> **What is being asked**
Copy exactly the lines of the data below that run from the line holding "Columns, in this" through the line holding "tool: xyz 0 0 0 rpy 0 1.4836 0", both ends included.
[Opening Material for this exercise section]
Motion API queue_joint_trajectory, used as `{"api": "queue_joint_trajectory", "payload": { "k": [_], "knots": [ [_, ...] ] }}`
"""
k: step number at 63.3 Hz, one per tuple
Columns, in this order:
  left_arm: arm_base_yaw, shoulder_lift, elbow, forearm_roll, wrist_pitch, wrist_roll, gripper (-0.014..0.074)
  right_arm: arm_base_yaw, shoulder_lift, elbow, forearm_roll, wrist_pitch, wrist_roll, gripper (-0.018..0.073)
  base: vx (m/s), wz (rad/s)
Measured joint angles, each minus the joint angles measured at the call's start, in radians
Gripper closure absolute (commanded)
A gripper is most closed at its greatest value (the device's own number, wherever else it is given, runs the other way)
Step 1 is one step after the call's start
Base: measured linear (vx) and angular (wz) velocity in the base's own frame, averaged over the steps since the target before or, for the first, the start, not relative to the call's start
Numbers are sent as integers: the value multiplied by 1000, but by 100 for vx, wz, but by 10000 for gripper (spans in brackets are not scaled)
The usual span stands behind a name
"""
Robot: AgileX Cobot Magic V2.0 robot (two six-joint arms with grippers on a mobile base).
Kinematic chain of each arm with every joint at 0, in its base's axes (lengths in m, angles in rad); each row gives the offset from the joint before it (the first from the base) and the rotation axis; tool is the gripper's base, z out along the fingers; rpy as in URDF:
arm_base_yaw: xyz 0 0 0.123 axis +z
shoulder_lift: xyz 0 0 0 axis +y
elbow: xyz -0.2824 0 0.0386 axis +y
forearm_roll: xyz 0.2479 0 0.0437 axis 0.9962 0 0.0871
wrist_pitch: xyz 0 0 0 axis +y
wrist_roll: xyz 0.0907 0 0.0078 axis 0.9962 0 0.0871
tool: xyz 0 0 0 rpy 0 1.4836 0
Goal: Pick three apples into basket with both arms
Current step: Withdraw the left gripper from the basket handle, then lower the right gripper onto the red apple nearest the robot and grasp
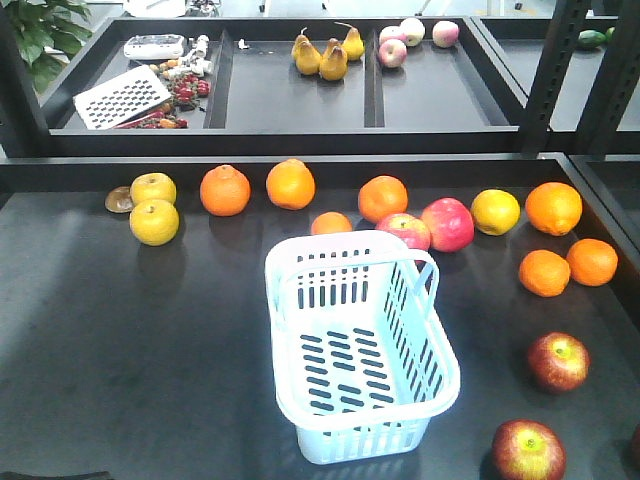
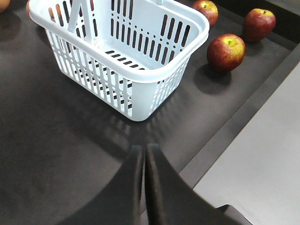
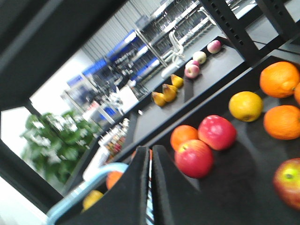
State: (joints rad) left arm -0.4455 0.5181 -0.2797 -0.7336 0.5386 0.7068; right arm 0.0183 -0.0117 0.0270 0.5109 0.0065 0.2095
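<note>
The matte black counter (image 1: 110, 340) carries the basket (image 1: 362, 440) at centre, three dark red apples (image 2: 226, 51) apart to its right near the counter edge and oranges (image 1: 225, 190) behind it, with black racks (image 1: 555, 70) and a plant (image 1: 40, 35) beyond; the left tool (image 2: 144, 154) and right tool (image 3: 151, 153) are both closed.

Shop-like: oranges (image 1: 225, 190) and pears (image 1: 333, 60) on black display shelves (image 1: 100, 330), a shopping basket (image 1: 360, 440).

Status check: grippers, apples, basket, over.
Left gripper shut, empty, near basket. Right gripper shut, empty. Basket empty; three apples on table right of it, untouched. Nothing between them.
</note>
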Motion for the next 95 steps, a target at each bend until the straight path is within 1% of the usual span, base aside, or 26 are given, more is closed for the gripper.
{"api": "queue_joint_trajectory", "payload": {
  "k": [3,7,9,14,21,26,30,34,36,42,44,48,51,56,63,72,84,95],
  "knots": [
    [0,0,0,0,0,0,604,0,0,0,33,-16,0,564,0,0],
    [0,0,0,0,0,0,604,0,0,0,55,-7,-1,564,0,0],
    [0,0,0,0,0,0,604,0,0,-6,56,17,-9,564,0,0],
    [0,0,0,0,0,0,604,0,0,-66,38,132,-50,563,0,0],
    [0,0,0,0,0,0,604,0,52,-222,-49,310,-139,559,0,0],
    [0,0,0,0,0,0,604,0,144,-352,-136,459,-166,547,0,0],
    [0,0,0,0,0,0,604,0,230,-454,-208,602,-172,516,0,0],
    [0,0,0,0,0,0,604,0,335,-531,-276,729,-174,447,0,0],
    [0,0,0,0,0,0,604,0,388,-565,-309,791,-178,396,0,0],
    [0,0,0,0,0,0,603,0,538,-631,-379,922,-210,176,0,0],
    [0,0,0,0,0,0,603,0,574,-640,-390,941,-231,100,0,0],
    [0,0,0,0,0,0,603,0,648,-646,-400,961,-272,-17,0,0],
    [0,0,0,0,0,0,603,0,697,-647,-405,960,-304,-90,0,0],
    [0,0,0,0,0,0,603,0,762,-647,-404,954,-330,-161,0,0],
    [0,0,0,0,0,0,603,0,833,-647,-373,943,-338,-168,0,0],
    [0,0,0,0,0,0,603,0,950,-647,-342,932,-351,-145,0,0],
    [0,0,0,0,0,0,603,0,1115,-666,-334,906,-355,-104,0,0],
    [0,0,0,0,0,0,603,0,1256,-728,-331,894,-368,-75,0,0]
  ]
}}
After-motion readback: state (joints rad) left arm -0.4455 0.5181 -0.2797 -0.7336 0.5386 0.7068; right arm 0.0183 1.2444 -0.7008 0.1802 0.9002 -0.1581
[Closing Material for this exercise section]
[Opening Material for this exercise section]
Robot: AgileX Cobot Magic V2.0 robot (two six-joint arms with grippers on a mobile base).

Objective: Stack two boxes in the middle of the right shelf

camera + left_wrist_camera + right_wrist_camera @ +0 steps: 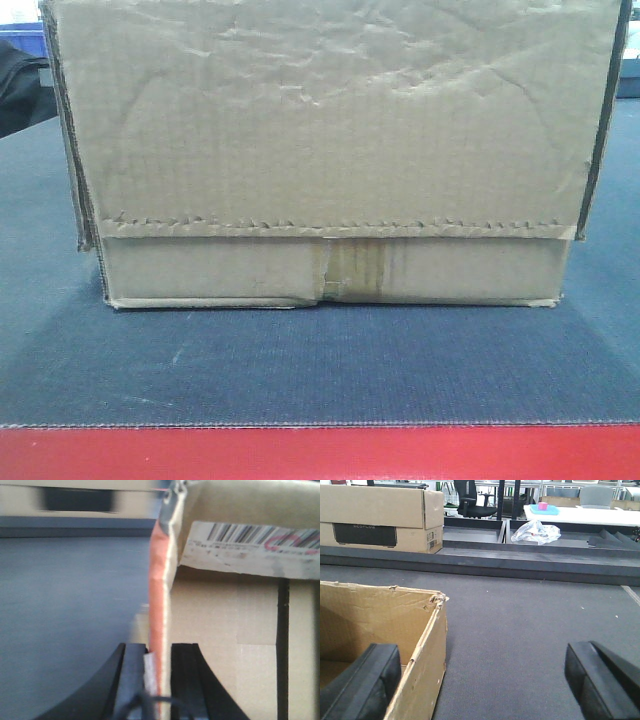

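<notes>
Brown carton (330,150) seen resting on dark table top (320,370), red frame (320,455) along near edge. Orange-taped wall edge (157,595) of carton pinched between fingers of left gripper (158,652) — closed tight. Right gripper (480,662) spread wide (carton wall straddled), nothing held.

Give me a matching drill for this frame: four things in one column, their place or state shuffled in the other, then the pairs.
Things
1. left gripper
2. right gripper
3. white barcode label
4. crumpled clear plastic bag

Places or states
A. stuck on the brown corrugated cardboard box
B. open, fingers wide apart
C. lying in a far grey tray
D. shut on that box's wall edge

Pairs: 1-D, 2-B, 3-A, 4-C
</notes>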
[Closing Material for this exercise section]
> **Task solution**
Columns, in this order:
  left_arm: arm_base_yaw, shoulder_lift, elbow, forearm_roll, wrist_pitch, wrist_roll, gripper (-0.014..0.074)
  right_arm: arm_base_yaw, shoulder_lift, elbow, forearm_roll, wrist_pitch, wrist_roll, gripper (-0.018..0.073)
  base: vx (m/s), wz (rad/s)
Measured joint angles, each minus the joint angles measured at the call's start, in radians
Gripper closure absolute (commanded)
A gripper is most closed at its greatest value (the device's own number, wherever else it is given, runs the other way)
Step 1 is one step after the call's start
Base: measured linear (vx) and angular (wz) velocity in the base's own frame, averaged over the steps since the target before or, for the first, the start, not relative to the call's start
Numbers are sent as integers: the value multiplied by 1000, but by 100 for vx, wz, but by 10000 for gripper (spans in brackets are not scaled)
The usual span stands behind a name
"""
Robot: AgileX Cobot Magic V2.0 robot (two six-joint arms with grippers on a mobile base).
Kinematic chain of each arm with every joint at 0, in its base's axes (lengths in m, angles in rad); each row gives the offset from the joint before it (the first from the base) and the rotation axis; tool is the gripper's base, z out along the fingers; rpy as in URDF:
arm_base_yaw: xyz 0 0 0.123 axis +z
shoulder_lift: xyz 0 0 0 axis +y
elbow: xyz -0.2824 0 0.0386 axis +y
forearm_roll: xyz 0.2479 0 0.0437 axis 0.9962 0 0.0871
wrist_pitch: xyz 0 0 0 axis +y
wrist_roll: xyz 0.0907 0 0.0078 axis 0.9962 0 0.0871
tool: xyz 0 0 0 rpy 0 1.4836 0

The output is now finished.